Task statement >> When you reach the line with "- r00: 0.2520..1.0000" in the data below, begin printing lines exactly, and stop once the line with "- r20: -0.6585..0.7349" has been printed.

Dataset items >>
________________

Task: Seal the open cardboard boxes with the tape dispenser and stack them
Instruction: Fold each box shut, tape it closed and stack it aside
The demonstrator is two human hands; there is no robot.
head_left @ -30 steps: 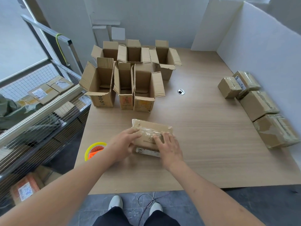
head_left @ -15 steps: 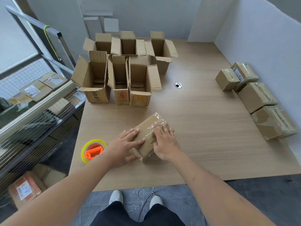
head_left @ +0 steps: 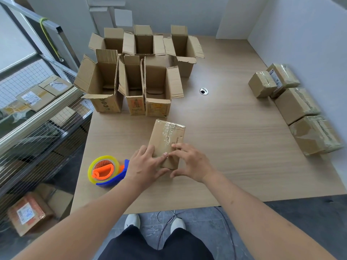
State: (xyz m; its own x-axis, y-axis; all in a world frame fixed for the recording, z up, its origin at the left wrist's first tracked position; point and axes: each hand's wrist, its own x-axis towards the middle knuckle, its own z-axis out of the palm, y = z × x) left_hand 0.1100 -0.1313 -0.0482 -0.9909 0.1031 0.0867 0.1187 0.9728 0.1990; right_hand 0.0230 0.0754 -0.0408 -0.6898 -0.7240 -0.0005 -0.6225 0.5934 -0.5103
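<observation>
1. Head view, box (head_left: 167,143): closed, glossy tape across its top, lying flat near the table's (head_left: 234,147) front edge. Half a second ago it sat skewed; a second ago it lay crosswise. Now its long axis runs away from the person.
2. Left hand (head_left: 145,166): at the box's near-left corner, fingers extended onto the top, thumb reaching under the near end. It presses rather than clasps.
3. Right hand (head_left: 189,162): at the box's near-right corner, fingers nearly straight on the taped top, thumb curled toward the near end. Nothing is fully enclosed.
4. Dispenser (head_left: 107,170): yellow, orange and blue, on the table just left of the box, untouched, partly behind the left hand.
5. Open boxes (head_left: 135,76): six, flaps up, clustered beyond the box toward the table's far-left.
6. Sealed boxes (head_left: 296,106): four in a row, well right of the box, against the wall.
7. Judgement: the turn probably presents the box for smoothing tape at its end or for carrying to the sealed row. Six remain unsealed; no stack shows.
</observation>
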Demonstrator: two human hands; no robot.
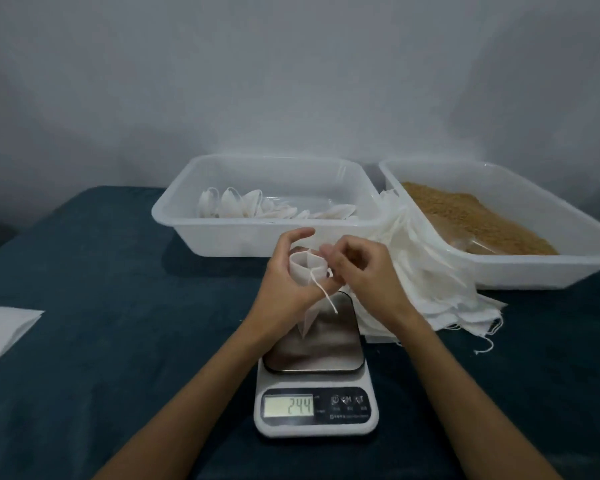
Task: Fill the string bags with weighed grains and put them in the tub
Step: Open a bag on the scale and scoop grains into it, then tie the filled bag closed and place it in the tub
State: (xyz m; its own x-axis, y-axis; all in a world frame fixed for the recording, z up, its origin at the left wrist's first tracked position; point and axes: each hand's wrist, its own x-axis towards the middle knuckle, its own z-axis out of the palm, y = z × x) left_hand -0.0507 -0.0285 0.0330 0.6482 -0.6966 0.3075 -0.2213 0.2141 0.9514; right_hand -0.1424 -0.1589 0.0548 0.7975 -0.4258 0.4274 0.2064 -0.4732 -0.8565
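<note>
My left hand point(286, 285) grips a small white string bag point(303, 271) by its open mouth, above the steel plate of a kitchen scale point(316, 375). The bag's lower corner hangs down onto the plate, and its string dangles. My right hand point(361, 271) is at the bag's mouth with fingers curled; what they hold is hidden. The scale's display reads 24.4. A white tub point(174, 216) behind holds several filled bags point(243, 206). A second tub point(499, 268) at the right holds brown grains point(471, 216).
A pile of flat white bags point(430, 289) lies between the scale and the grain tub. White paper point(0, 327) lies at the left edge of the dark blue tabletop point(101, 323). A grey wall stands behind the tubs.
</note>
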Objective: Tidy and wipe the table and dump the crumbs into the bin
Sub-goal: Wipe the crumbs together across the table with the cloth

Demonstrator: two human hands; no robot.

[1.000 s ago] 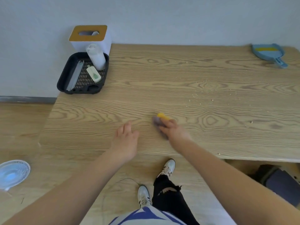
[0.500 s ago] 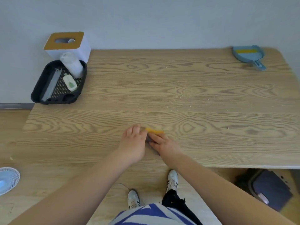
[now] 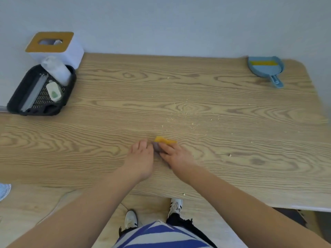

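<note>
sponge (image 3: 164,140): yellow-grey, on table (image 3: 232,172) | crumbs (image 3: 188,111): scattered mid-table

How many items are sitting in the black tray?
3: a white bottle at the tray's far end, a small white-and-green item in the middle, and a grey bar along its left side. Smaller things may be hidden.

tray item (image 3: 53,91): you can read no text on it, only a blurred green mark
dustpan (image 3: 266,68): no label you can read
tissue box (image 3: 55,48): no lettering you can read
</note>
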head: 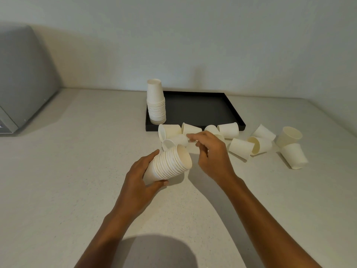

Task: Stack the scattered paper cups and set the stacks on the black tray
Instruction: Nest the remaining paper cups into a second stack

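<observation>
Now left hand grips tilted stack; right hand, fingers curled, reaches loose cups beyond.

Matt paper cups, matt blk tray

Likely a kitchen: speckled countertop against a wall, grey appliance at left.

- I'm at a pale speckled countertop that runs back till it meets the wall.
- The wall is plain off-white, nothing hanging on it.
- A grey appliance sits far left, partly cut off.
- Soft light from above drops my head's round shadow on the near edge.
</observation>
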`<move>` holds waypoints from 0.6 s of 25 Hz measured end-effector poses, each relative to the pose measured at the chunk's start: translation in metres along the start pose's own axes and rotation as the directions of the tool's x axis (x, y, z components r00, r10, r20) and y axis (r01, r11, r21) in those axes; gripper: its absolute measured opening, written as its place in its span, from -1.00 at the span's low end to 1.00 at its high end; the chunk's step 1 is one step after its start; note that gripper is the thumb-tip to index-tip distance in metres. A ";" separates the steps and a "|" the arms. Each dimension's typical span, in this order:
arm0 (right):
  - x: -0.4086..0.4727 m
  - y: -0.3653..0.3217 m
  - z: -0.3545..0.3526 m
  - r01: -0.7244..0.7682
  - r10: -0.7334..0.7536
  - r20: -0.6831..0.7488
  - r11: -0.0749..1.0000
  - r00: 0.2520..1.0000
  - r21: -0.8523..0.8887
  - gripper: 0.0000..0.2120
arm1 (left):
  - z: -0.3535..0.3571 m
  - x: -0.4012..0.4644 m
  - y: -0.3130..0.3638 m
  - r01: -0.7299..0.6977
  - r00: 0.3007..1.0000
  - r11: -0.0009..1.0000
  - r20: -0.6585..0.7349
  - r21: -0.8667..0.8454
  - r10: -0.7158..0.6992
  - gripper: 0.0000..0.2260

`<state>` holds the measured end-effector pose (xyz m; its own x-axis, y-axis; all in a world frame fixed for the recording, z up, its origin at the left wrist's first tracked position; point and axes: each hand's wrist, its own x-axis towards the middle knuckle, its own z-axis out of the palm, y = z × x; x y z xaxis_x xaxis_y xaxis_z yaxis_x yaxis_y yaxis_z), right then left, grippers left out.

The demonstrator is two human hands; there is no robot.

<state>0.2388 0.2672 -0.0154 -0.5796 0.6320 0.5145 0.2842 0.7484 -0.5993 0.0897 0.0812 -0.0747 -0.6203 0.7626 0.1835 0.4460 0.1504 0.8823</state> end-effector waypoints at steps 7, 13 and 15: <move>0.035 0.020 0.042 0.134 -0.022 0.392 0.956 0.920 -0.262 -0.27 | -0.019 0.006 -0.001 0.006 0.993 0.999 -0.115 0.050 -0.001 -0.32; 0.043 0.029 0.064 0.332 -0.150 0.486 0.890 0.861 -0.314 -0.20 | -0.025 0.011 -0.004 0.009 0.995 0.996 -0.095 0.090 -0.001 -0.30; 0.043 0.028 0.063 0.347 -0.181 0.465 0.888 0.867 -0.301 -0.24 | -0.027 0.009 -0.003 -0.014 0.997 0.996 -0.079 0.084 0.021 -0.29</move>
<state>0.1741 0.3022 -0.0486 -0.9088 0.3188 0.2693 0.2811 0.9446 -0.1696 0.0649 0.0708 -0.0636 -0.6600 0.7132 0.2359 0.5075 0.1919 0.8400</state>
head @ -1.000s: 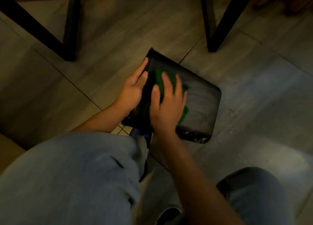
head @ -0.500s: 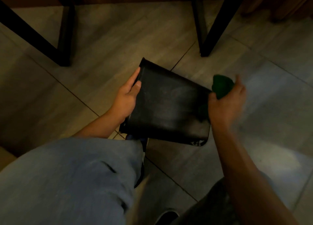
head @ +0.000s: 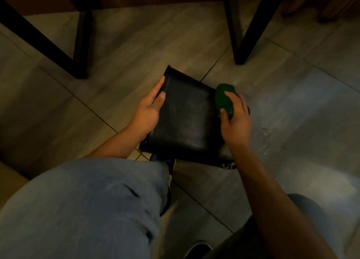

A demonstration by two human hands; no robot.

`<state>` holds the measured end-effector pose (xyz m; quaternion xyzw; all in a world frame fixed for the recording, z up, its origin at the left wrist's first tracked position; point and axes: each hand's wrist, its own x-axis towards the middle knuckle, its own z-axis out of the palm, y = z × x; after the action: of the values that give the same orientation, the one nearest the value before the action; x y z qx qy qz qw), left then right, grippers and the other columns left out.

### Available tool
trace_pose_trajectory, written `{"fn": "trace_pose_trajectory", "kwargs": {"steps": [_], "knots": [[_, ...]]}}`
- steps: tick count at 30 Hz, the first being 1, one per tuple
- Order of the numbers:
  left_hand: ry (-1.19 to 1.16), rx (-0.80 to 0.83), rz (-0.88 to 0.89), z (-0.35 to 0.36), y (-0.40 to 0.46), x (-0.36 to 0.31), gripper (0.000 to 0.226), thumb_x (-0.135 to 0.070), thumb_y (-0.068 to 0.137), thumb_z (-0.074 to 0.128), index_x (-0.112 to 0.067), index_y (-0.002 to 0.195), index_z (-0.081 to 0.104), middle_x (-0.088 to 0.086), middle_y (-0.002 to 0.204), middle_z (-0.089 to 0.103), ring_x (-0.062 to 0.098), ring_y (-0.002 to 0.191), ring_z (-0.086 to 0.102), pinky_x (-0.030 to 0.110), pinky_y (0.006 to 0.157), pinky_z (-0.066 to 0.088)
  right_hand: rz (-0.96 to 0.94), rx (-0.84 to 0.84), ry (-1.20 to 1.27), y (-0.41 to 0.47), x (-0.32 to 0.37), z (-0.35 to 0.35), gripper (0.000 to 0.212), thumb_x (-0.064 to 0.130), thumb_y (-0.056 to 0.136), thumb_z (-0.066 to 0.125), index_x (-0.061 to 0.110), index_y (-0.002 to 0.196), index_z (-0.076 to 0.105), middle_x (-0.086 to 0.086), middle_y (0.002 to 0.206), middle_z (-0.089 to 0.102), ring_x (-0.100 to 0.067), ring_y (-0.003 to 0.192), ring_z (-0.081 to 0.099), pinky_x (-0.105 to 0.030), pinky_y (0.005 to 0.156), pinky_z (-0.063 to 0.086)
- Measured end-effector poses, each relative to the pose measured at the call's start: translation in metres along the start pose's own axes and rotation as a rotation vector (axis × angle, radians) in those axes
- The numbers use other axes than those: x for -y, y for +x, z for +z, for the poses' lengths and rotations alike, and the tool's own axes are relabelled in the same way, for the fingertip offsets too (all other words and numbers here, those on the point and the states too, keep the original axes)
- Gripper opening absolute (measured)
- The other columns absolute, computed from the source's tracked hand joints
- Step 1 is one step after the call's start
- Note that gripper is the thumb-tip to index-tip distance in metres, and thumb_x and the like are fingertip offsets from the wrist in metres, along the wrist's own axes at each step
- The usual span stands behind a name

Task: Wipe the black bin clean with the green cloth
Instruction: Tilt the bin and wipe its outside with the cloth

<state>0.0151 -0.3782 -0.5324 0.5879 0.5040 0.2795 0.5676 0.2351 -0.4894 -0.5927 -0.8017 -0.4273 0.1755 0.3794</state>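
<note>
At the upper left of the frame, dark furniture legs point(head: 78, 44) stand on a grey tiled floor point(head: 136, 44). Below them, at lower left, a knee in pale blue jeans point(head: 87, 210) fills the foreground of the dim head view. Just right of it, at centre frame, the person's left hand point(head: 150, 110) grips the left edge of the black bin point(head: 187, 118), fingers along the side and thumb pressed on its broad dark face. The bin lies tilted, one flat side turned toward the camera, its near end hidden behind the knee; whether it touches the floor cannot be told. A faint dusty sheen shows on that face. At the bin's right edge, the right hand point(head: 235, 120) is closed around the bunched green cloth point(head: 224, 99), which sits against the bin's upper right corner. Further right, pale specks point(head: 265, 134) dot the tiles, and another dark leg point(head: 245, 34) stands at upper right.
</note>
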Motion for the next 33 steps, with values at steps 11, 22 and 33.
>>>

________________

Solution to this exercise >>
  - r00: 0.2520..1.0000
  - r21: -0.8523..0.8887
  - gripper: 0.0000..0.2120
arm1 (left):
  - z: -0.3535..0.3571 m
  - x: -0.4012..0.4644 m
  - y: -0.3130..0.3638 m
  - r01: -0.7299..0.6977
  - r00: 0.3007..1.0000
  - r11: -0.0009..1.0000
  - r20: -0.6585..0.7349

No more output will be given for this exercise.